A painstaking craftsman, he completed only about 40 plates. Tanner was a
Quaker who revered the countryside and traditional crafts. Among his
books were Wiltshire Village, 1939; Flowers of the Meadow, 1948; Woodland
Plants, 1981 and his autobiography Double Harness in 1987.

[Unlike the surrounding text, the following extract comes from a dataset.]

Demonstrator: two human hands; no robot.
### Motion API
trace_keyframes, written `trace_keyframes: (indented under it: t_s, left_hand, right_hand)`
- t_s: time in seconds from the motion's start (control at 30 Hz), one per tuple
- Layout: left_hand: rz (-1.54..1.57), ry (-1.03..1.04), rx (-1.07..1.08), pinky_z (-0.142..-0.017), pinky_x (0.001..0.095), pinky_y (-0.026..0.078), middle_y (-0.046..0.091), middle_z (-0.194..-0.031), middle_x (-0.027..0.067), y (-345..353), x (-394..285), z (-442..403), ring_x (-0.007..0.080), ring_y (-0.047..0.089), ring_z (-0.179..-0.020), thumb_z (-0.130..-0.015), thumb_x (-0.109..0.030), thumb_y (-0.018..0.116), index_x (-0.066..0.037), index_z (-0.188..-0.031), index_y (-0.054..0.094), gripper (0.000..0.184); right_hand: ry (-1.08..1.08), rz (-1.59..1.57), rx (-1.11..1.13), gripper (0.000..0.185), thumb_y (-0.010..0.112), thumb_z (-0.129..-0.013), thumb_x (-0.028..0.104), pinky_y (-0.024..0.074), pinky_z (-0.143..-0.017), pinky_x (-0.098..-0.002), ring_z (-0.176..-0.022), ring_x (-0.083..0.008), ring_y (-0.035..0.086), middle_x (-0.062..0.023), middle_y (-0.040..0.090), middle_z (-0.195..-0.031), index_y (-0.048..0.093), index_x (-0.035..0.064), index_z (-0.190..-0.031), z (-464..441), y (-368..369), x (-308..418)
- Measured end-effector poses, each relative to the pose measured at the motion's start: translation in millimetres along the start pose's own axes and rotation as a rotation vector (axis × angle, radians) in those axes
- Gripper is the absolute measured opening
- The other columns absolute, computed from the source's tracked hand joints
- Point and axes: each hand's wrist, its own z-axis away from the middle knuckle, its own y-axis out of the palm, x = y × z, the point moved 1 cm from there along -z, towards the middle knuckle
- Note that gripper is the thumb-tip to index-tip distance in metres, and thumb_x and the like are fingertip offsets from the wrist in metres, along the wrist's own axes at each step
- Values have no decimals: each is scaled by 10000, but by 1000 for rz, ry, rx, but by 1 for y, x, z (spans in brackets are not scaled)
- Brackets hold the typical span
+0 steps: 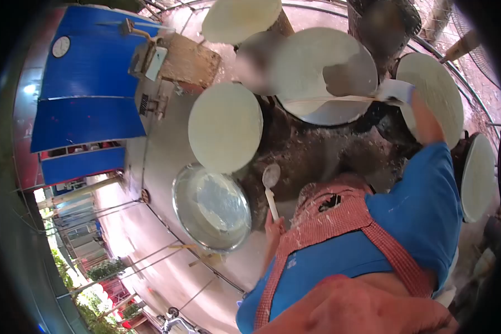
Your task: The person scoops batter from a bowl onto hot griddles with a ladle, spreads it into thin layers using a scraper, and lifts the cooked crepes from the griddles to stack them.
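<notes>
My left hand [273, 228], low and beside the apron, is closed round the pale handle of a ladle [271, 177]. The ladle's bowl points away from me, to the right of a shiny metal basin [179, 195] with whitish liquid in it. My right arm reaches forward over the large round pan. Something white covers much of my right hand [396, 92], and its fingers are blurred. From that hand a long thin stick [331, 99] extends left across the near part of the pan [295, 61]. A darker grey-brown patch [345, 79] shows on the pan's pale surface.
Several round pale-topped vessels stand about: one on the left [225, 128], one at the back [242, 21], others on the right [437, 94] [477, 178]. A dark, stained surface [328, 147] lies between me and the pan. A wooden board [189, 60] and blue panels [89, 61] are further left.
</notes>
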Motion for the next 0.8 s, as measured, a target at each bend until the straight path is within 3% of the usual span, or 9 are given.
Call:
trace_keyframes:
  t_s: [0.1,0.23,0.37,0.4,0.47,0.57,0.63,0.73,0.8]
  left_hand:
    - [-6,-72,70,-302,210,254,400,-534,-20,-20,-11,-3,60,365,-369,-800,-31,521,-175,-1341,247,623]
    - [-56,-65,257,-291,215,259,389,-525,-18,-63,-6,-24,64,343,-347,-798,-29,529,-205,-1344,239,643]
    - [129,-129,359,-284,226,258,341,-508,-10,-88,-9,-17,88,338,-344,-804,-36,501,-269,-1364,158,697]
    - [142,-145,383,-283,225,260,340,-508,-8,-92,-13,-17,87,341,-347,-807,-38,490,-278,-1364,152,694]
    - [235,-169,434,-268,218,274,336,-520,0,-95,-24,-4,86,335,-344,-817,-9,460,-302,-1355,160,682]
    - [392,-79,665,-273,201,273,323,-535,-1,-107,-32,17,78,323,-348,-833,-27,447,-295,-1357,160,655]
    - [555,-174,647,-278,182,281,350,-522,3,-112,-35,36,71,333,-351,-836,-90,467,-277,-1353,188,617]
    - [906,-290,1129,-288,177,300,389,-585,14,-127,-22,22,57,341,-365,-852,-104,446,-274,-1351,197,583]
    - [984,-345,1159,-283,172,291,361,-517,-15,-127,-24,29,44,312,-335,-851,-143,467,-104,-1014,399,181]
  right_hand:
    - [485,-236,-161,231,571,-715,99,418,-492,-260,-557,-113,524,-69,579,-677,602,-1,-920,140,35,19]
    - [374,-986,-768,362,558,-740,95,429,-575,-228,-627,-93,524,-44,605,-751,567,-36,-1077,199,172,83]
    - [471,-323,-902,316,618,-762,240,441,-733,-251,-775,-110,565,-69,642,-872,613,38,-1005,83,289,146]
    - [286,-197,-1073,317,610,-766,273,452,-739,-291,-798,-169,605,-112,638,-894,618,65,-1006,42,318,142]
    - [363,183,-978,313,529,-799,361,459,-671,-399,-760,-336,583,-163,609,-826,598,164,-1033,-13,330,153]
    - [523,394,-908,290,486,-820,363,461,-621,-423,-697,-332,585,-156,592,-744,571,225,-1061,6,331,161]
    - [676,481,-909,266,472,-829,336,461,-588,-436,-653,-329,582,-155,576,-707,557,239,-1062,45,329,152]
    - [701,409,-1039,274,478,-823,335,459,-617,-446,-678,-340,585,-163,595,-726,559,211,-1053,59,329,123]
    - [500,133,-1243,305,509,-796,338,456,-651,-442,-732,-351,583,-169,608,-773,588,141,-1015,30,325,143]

There was a retrospective at the City of Bristol Museum and Art Gallery and at
the Ashmolean Museum, Oxford in 1980-81. In 1988 Garton & Co. held a
memorial show. There was a substantial exhibition of etchings at Wine
Street Gallery, Devizes in 2003. In 2004 a show reviewing his achievement
accompanied the Olympia Fine Art and Antiques Fair; and Visions of Landscape,
works by Samuel Palmer and Tanner, was organised by
the Fine Art Society. British Etchers published by Guichard, Prior
and Garton in 1977 says of Robin Tanner “The comparatively recent recognition
of Robin Tanner is overdue. Steeped in the English countryside, this
modest artist has greatly enriched our Pastoral Tradition………..The
titles of the etchings speak for themselves, announcing an idyllic world which
today hovers on the verge of extinction. Tanner continued his traditional
etching in Wiltshire and was an active trustee of the Crafts Study Centre in
Bath. By those critics gifted with smart vocabularies to analyse trends, a native art tinged with nostalgia is
scarcely noticed, but in this era of extreme uncertainty where traditional
values are being questioned or discarded, the art of Robin Tanner sounds a note
of sanity uncompromised by the demands of commerce.” Tanner himself wrote
“It is encouraging, always, to find that anyone likes my work. You see, I
can’t change it: I have to do what comes naturally,
out of me, and I am of course aware how ‘old-fashioned’ it is!”